• [Task objective] Reproduce the line containing "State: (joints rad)" in the listing below, then every later line up to the end, precisely as written.
Information supplied section start
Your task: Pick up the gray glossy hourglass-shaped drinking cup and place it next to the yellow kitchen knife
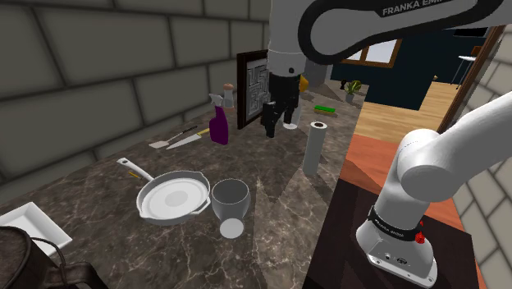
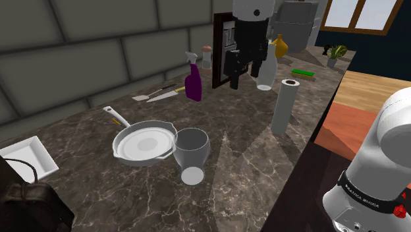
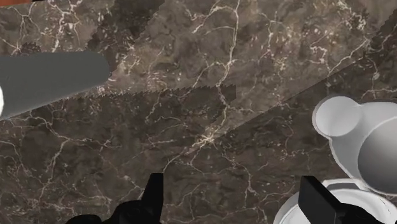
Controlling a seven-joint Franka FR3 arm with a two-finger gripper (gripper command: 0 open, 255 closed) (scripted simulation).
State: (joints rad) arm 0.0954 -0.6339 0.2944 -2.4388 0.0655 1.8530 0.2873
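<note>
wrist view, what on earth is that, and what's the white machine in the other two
The white machine is a robot arm on a box stand. Two pictures look down on a dark marble counter from outside cameras. The wrist view comes from a camera on its hand, looking at the counter past two black jaws. On the counter: a grey cup beside a white pan, a yellow-handled knife, a purple spray bottle. The jaws stand open, holding nothing.
</note>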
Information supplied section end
• [Task answer]
State: (joints rad) arm 0.0954 -0.6339 0.2944 -2.4388 0.0655 1.8530 0.2873
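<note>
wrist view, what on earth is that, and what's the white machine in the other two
The white machine is a robot arm on a box stand. Two pictures look down on a dark marble counter from outside cameras. The wrist view comes from a camera on its hand, looking at the counter past two black jaws. On the counter: a grey cup beside a white pan, a yellow-handled knife, a purple spray bottle. The jaws stand open, holding nothing.
</note>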

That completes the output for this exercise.